Sometimes it takes a little detective work to find the best insurance rate. Gwen Jones did just that, but while trying to save money on her premiums a mysterious accident turned up on her record.

[WEB EXTRA: How to get a CLUE report ]

"I was shocked," Vanessa Jones, of AAA, said. "I said, 'Where?'"

Insurance companies use a database called the Comprehensive Loss Underwriting Exchange, or CLUE, to get information on drivers and homeowners. Much like the classic detective game, it's supposed to tell them the who, what, when and where of a person's claim history.
So CLUE reports saw Gwen Jones, driving a Cadillac, getting in an accident in Mississippi.

"They said, 'You have a white Cadillac.' I said, 'I've never owned a Cadillac. Never lived in Mississippi, never gone to Mississippi,'" Gwen Jones said.

It turns out CLUE didn't have the right Gwen Jones.

"She lives in Dallas, I live in Angleton. We have the same birthdate, the same name, but our middle initial is different," Gwen Jones said.

Gwen Jones' driver's license number somehow got attached to the other woman's accident record in clue.

"They were going to charge me a higher rate.

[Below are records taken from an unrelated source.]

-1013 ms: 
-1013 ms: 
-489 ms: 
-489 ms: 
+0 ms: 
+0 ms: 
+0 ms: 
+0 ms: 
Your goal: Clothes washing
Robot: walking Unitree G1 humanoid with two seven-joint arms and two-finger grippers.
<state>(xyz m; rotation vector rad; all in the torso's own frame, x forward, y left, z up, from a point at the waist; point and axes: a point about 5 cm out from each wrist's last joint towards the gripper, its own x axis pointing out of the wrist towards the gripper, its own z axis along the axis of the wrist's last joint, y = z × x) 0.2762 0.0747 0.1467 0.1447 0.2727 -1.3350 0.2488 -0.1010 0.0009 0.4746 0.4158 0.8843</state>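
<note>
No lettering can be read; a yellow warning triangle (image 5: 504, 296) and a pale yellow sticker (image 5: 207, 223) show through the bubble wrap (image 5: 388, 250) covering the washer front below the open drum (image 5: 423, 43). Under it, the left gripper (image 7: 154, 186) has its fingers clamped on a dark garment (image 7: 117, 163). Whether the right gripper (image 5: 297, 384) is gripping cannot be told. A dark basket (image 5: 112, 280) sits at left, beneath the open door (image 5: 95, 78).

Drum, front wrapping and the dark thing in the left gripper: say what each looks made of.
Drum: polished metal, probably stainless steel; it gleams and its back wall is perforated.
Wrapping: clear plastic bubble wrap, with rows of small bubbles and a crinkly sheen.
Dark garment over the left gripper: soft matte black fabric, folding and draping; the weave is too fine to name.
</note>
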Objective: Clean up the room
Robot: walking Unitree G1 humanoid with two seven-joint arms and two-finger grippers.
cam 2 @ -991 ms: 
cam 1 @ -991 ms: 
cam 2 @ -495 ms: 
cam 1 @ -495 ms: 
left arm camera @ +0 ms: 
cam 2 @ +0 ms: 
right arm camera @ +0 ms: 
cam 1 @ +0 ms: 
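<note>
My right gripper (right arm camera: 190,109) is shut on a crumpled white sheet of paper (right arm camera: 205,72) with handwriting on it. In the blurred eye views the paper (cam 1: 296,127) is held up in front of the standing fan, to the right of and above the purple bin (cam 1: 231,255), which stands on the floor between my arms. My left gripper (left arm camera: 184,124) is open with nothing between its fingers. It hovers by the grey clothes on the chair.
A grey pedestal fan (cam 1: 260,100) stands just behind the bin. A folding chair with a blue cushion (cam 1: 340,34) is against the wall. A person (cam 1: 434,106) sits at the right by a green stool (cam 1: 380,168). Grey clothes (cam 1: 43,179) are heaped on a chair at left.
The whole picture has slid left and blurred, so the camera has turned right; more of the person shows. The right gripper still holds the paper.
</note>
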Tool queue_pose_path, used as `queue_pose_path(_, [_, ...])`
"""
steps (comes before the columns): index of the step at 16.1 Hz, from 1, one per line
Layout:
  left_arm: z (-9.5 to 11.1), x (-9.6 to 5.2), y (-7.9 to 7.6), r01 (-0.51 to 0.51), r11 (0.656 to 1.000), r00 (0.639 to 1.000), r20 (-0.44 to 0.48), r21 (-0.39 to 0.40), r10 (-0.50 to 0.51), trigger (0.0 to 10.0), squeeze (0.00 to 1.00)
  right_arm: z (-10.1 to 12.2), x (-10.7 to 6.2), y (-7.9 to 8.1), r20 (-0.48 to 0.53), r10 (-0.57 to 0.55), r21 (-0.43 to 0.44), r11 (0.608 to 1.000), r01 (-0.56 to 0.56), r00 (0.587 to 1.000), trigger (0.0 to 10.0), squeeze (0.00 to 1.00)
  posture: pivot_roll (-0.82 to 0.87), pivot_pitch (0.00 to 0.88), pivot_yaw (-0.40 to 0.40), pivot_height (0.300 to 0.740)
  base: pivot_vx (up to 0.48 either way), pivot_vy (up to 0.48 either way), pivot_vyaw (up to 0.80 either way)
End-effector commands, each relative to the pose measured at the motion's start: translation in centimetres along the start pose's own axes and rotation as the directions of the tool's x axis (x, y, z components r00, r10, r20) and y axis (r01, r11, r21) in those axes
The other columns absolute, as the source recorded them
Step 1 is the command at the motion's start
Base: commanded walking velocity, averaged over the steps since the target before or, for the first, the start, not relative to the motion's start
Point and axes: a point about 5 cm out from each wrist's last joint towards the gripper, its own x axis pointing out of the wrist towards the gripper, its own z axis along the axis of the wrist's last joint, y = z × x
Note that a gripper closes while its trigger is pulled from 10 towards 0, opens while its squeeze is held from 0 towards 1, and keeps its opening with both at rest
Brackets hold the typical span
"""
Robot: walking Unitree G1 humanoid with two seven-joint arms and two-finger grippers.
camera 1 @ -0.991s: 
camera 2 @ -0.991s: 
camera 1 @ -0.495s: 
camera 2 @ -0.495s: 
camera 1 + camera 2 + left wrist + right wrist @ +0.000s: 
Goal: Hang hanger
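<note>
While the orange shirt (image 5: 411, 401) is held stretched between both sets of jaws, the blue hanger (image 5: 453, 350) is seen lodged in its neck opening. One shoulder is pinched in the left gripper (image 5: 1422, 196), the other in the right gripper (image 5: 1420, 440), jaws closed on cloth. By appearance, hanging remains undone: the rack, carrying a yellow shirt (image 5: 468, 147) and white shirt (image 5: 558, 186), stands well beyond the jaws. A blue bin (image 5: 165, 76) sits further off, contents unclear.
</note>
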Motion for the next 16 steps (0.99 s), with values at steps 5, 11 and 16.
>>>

There could be an error, anywhere along the line," Gwen Jones said.

The Florida Department of Financial Services said it has received 154 CLUE complaints from consumers who believe there are errors on their CLUE reports

"As you mentioned, it's what's being reported, so consumers may not look to see why there insurance rate has gone up," said Vanessa Jones.

Vanessa Jones said if consumers notice rate has gone up, they need to ask questions.

"Ask their agent to kind of quickly review their CLUE report with them, because again, it could certainly have an impact on their insurance rate and usually it's a negative impact," Vanessa Jones said.

Adam Gottlieb is a prime example. He believes his CLUE report may be exaggerating a fender bender.

"The policy had increased quite a bit," he said.

That's because Gottlieb's insurance company's records, which are sent to CLUE, listed his car as totaled.

"The damage was just a little scratch, maybe about 2 inches long on the back bumper," Gottlieb said. "On their computer it's showing that it's totaled, but on my end it's obviously drivable."

Gottlieb said he is not sure what is on his CLUE report. He didn't know to check it until Local 6 News told him.

An Atlanta-based company runs CLUE. A company representative said insurance companies send them updated claims information every week. If there's a mistake on your report, contact the company to correct it.

But a lot of people don't know the reports exist, let alone how to get a copy.

"I didn't know how to pull a CLUE report at all. I still don't know how to find out what is on there," Gottlieb said.

To get a copy of your clue report all you have to do is mail a request letter with a copy of your driver's license. It doesn't cost a thing to get it. But getting the report only solves half the mystery.

Gwen Jones still had to get a letter from her insurance company explaining that she never had an accident ... in a Cadillac ... in Mississippi.

"I don't know how that error could have even occurred, but it's happening and it's scary," Gwen Jones said.